== ASSIGNMENT ==
From the entries below, list each line with "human".
----------
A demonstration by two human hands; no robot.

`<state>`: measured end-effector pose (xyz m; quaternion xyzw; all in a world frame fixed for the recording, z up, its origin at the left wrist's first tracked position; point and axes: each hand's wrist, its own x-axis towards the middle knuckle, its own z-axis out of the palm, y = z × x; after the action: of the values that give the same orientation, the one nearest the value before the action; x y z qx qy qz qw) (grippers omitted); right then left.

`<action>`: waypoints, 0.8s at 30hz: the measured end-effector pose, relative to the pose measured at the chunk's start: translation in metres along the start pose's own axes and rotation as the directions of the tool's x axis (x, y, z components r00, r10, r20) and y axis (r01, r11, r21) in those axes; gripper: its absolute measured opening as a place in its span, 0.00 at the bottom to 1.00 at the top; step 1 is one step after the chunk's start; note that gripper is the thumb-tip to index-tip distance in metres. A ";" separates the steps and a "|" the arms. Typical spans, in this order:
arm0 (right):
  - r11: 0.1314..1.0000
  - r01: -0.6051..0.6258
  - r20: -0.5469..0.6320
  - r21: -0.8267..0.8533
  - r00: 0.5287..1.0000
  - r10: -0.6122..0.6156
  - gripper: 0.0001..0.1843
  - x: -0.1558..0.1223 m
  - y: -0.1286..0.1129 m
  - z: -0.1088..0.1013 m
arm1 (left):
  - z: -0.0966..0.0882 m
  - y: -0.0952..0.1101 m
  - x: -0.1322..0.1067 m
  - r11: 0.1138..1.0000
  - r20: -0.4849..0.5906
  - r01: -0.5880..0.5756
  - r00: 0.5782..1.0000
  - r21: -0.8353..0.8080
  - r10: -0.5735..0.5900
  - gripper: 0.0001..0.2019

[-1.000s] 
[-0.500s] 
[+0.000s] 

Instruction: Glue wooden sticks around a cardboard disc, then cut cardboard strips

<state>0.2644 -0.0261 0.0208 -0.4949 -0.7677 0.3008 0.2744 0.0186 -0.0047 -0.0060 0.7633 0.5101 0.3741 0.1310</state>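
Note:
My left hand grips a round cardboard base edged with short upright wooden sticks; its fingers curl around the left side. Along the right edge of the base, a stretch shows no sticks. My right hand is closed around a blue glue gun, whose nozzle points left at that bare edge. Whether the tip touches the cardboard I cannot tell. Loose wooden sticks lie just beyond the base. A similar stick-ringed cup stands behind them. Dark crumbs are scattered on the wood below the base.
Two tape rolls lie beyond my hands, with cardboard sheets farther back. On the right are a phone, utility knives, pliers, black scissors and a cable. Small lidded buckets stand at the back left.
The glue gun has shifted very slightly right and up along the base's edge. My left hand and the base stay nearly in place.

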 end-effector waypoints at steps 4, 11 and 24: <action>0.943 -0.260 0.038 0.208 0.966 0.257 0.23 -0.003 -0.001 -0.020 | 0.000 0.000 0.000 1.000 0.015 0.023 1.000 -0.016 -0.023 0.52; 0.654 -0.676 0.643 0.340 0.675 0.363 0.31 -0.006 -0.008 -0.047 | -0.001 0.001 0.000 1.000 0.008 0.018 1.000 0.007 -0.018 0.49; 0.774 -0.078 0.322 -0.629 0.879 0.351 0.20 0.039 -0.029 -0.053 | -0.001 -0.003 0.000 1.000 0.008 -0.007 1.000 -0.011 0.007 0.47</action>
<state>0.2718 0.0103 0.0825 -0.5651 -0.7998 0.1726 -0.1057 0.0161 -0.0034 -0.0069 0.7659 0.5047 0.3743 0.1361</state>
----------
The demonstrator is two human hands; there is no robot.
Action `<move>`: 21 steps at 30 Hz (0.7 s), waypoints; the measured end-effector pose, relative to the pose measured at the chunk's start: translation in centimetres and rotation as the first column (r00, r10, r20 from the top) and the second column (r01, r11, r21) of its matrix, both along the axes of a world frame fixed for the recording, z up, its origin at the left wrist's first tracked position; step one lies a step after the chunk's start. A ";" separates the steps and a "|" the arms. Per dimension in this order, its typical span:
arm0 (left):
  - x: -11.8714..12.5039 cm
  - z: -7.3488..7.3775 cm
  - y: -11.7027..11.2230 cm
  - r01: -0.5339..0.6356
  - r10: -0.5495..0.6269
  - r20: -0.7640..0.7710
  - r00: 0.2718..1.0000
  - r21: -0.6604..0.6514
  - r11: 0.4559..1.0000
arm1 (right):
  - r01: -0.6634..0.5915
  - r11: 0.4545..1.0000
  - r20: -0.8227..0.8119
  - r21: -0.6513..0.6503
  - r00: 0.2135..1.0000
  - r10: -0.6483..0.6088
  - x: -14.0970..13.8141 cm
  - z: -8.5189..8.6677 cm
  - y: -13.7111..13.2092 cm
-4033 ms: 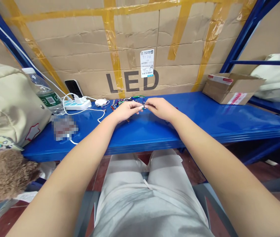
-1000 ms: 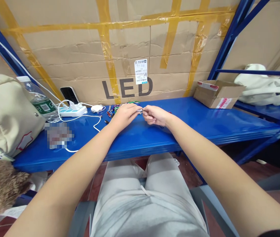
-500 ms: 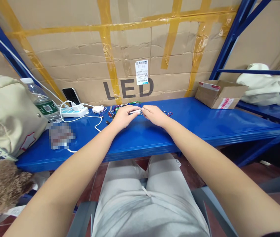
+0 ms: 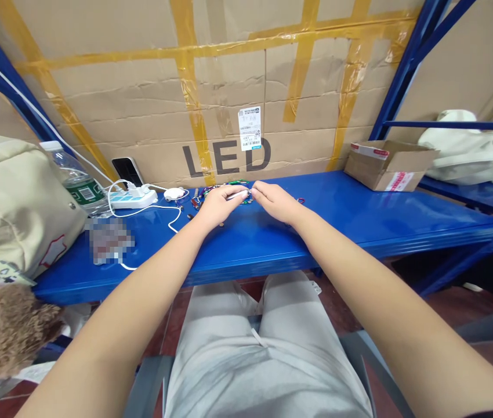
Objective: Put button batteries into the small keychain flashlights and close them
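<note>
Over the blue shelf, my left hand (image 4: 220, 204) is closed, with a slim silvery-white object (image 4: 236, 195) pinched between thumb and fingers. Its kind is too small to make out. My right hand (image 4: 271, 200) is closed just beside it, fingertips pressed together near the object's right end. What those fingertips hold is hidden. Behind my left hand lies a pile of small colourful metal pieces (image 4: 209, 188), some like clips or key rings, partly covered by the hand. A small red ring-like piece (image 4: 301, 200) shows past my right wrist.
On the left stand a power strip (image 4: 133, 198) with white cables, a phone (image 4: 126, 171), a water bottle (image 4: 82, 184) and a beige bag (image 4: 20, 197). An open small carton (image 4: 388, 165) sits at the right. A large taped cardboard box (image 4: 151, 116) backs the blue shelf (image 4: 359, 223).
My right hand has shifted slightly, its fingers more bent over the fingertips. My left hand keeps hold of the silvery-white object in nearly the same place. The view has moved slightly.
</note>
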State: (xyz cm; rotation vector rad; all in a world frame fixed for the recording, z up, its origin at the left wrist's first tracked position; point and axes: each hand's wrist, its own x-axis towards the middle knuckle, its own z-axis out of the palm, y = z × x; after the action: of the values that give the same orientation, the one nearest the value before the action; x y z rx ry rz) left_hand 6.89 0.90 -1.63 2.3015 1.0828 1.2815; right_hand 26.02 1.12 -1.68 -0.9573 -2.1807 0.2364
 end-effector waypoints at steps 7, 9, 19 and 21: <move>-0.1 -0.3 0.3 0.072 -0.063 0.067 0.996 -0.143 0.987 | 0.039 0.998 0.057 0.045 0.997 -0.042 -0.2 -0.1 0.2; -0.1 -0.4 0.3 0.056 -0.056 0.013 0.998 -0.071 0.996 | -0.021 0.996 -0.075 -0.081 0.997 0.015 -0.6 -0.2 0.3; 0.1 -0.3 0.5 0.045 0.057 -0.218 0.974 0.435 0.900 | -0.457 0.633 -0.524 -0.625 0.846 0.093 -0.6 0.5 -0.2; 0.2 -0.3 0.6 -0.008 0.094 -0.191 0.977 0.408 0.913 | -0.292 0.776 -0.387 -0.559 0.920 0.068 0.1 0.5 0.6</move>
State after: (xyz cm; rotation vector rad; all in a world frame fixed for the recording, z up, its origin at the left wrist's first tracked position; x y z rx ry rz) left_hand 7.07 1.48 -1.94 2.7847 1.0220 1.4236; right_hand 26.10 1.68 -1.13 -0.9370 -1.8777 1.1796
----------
== TASK ANSWER ==
A demonstration by two human hands; no robot.
The demonstrator is two human hands; there is no robot.

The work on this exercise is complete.